We believe that the better way to ensure that proper provision is made for cohabitants on death is by means of the Inheritance (Provision for Family and Dependants) Act 1975. Individuals who lived with the deceased for at least two years immediately before the death are currently entitled to claim reasonable financial provision. We recommend that the 1975 Act be amended so as to provide the same definition of cohabitant as that used to define eligibility to apply for financial relief on separation, and so as to include cohabitants with whom the deceased had a child. The definition of reasonable financial provision should be amended in the case of cohabitants to remove any requirement that the provision be required for the applicant's maintenance. A "separation analogy" should be introduced whereby the court have regard to the provision the applicant might have reasonably expected to receive had the relationship ended by separation rather than by death;

The impact of reform on marriage
Much of the press comment surrounding the publication of our Report focused on the question of whether providing financial relief between cohabitants on separation would undermine the institution of marriage. We consider that the type of reform we are recommending would not harm marriage. Indeed, the argument that it would do so underestimates marriage by suggesting that legal considerations are uppermost in couples' minds when they decide whether to marry. Research evidence indicates that the law is low down the list of reasons why people get married and that those who choose to marry for family, religious, social, cultural or other personal reasons will continue to do so, whether or not financial relief is made available between cohabitants. In any case, marriage would remain legally distinctive because of its different regime of financial relief. Many are concerned that marriage should be promoted and supported. We do not consider that the introduction of our new scheme of financial relief for cohabitants is inconsistent with supporting marriage as an institution. The latter policy objective can be pursued in other ways.

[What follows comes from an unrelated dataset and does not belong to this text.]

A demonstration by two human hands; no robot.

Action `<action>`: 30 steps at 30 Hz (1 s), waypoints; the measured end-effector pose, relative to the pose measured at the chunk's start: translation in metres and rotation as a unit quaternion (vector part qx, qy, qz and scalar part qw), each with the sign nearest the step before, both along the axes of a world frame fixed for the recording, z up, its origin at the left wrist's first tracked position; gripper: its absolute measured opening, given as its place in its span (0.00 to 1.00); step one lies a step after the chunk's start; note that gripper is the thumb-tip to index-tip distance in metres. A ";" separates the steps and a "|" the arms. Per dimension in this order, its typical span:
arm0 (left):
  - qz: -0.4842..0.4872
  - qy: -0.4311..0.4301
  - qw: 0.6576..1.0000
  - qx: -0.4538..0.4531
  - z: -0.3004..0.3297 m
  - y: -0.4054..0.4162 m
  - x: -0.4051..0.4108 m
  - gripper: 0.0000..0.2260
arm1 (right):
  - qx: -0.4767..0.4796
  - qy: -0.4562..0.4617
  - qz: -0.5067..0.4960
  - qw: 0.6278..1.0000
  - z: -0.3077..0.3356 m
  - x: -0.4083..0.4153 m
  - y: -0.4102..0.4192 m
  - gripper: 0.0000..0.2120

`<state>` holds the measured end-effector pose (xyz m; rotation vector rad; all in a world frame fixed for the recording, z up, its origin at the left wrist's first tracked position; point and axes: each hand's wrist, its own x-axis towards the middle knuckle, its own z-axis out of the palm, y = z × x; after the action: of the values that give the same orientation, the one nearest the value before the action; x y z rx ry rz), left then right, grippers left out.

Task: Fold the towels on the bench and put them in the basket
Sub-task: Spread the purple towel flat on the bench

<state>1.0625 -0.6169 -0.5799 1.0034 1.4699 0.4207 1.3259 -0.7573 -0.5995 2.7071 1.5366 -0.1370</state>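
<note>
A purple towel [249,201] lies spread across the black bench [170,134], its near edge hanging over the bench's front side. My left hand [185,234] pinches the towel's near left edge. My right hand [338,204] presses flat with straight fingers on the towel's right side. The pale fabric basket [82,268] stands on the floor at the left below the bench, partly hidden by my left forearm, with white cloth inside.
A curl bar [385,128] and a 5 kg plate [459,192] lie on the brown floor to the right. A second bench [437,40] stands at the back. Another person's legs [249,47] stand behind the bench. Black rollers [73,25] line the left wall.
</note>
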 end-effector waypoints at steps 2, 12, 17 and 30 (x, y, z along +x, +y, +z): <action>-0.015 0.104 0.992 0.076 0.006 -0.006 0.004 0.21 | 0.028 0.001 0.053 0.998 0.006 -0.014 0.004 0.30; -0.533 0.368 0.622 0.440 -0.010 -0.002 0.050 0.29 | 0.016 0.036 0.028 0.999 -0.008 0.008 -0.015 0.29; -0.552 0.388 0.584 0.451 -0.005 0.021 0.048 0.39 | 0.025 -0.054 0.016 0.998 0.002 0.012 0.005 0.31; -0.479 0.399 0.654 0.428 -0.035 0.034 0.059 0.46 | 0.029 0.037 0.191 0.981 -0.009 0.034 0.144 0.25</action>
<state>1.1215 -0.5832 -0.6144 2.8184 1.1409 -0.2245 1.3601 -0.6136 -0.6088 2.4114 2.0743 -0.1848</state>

Other countries have already introduced schemes of financial relief for cohabitants. Some Canadian and Australian jurisdictions did so in the 1970s and 1980s. The Scottish Parliament introduced new statutory remedies last year, based on principles similar to those that we are recommending. Recent research has examined the impact of such reform on marriage rates in Australia: analysis of the available data finds no statistical evidence of a relationship between marriage rates and the introduction of remedies between cohabitants.

Conclusion
For too long separating cohabitants have been forced to rely on a patchwork of legal rules. This has resulted in unfair outcomes at too much expense. The problem will only become more acute with the increasing number of cohabiting relationships and cohabiting families. It is not in anyone's interests for separating cohabitants to have to resort to lengthy and expensive litigation over the application of principles of trust law that are more suited to commercial relationships. Whilst cohabitants have not undertaken the public commitment of marriage, and should not therefore be able to claim the remedies available to divorcing spouses, there should be a legal regime that allows just outcomes to be reached quickly and efficiently. Our recommended scheme provides this, on the basis that the institution of marriage is strong enough to thrive without perpetuating the injustices currently experienced by separating cohabitants and their families. Most importantly, by addressing fairly the financial consequences of relationships our recommended scheme would enable Schedule 1 to the Children Act 1989 to operate to the maximum benefit of the children of separating cohabitants.